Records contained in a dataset
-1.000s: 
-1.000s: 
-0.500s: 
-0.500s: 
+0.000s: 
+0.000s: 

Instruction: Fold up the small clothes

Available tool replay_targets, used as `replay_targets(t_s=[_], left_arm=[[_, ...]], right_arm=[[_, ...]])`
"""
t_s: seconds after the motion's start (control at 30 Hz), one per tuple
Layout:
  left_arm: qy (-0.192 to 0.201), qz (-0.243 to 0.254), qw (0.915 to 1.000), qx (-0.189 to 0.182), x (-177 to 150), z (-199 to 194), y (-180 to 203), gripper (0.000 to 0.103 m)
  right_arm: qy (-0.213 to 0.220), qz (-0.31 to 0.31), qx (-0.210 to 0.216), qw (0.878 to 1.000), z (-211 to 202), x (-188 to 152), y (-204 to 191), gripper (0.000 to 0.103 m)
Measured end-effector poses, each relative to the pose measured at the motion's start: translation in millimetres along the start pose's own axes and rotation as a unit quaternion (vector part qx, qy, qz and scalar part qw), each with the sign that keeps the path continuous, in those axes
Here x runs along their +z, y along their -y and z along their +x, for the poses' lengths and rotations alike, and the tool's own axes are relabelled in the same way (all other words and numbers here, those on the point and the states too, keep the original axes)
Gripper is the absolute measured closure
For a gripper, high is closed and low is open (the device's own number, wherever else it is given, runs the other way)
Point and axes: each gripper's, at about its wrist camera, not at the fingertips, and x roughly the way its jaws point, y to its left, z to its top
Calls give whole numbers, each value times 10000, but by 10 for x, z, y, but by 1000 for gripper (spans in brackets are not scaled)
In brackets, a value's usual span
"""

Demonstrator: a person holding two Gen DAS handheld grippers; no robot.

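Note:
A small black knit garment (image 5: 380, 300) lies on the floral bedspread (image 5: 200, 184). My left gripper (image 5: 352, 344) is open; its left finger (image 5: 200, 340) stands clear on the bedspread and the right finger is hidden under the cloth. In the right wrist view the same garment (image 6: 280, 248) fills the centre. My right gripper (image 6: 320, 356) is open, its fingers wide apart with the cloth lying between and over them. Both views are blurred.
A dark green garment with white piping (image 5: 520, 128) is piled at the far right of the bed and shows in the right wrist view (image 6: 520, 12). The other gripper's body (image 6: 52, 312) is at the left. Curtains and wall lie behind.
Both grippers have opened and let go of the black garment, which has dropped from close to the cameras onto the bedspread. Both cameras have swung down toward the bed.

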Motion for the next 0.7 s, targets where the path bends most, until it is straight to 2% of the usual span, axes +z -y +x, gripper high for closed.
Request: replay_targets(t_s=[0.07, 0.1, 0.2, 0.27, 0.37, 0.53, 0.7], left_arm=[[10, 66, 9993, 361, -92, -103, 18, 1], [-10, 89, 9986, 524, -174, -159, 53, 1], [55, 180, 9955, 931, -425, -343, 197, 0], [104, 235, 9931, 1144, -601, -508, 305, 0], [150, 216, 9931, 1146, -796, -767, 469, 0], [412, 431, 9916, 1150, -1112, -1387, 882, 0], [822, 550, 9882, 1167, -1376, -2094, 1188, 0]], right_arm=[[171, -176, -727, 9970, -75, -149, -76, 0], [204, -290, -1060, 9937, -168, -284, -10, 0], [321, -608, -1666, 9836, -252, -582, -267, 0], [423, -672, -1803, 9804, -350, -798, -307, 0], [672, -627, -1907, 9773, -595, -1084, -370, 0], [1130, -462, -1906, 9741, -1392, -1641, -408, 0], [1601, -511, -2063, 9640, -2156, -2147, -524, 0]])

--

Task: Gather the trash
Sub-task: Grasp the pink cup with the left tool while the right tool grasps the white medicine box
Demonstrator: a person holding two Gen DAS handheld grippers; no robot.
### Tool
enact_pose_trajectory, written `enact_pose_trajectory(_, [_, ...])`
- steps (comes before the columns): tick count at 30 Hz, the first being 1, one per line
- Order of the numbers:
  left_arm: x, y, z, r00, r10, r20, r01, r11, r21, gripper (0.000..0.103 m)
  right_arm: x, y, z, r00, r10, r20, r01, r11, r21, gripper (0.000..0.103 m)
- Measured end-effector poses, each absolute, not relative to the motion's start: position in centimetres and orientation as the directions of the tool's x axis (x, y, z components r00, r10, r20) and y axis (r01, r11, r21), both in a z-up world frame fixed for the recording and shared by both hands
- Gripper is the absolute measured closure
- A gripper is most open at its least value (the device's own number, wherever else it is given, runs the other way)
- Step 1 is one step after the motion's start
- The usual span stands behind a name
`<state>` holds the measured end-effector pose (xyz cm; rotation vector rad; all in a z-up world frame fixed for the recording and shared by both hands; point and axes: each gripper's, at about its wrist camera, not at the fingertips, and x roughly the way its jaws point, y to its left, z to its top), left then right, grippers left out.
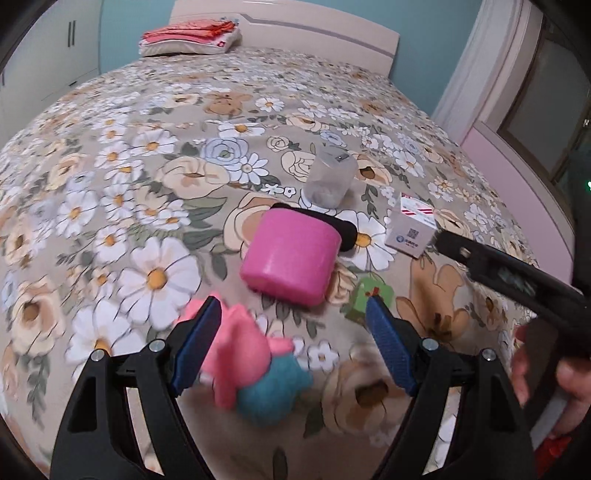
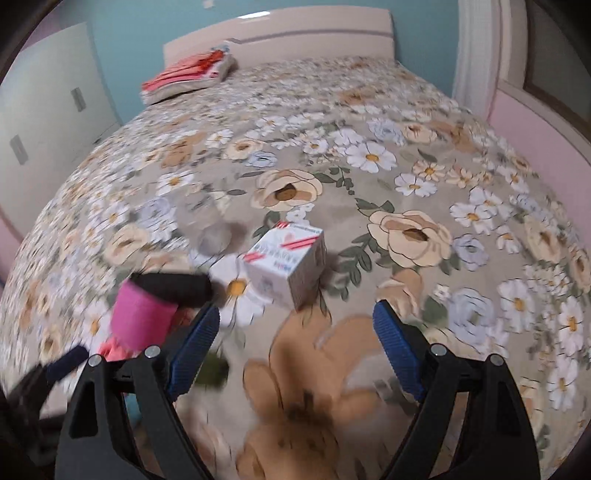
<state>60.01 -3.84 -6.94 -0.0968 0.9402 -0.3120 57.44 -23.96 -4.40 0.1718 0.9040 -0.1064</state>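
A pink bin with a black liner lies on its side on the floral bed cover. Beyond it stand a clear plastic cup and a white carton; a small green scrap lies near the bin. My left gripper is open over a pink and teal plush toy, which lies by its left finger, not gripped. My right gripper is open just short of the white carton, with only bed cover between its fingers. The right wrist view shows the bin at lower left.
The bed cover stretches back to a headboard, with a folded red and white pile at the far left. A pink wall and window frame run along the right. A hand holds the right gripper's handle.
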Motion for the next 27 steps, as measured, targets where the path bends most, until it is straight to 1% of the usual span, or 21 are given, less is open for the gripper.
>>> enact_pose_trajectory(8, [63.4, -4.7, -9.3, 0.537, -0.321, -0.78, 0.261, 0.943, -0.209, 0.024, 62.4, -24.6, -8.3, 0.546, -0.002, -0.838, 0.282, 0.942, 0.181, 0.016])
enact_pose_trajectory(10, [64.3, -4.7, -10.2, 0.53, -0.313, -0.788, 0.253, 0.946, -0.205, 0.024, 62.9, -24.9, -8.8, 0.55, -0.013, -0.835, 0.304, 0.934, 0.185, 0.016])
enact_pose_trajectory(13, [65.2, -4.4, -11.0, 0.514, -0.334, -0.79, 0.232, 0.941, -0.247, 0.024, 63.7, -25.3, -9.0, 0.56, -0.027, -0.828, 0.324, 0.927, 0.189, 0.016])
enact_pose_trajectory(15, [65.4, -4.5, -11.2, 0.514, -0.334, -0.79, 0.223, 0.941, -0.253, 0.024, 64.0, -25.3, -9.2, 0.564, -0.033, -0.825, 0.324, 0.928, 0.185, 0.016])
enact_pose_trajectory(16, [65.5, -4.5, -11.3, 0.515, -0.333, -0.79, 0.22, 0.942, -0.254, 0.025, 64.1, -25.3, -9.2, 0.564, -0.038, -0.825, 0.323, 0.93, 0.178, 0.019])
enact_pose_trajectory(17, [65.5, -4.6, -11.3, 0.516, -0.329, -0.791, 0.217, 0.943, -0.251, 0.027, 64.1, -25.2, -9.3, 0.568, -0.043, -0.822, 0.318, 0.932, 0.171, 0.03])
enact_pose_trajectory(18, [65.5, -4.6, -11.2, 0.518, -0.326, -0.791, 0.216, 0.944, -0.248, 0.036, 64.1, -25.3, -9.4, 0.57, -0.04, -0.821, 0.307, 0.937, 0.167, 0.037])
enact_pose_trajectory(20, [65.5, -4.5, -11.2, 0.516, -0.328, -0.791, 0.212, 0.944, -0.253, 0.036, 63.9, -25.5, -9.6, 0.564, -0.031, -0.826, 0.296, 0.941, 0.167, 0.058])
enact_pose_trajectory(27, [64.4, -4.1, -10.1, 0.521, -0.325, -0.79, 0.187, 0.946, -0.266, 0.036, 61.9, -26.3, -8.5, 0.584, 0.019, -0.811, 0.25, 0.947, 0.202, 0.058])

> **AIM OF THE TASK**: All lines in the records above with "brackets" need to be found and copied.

> **RESULT BELOW**:
Calls give whole numbers, each value times 10000, but by 10 for x, z, y, but by 1000 for gripper (spans in brackets are not scaled)
In brackets, a value's usual span

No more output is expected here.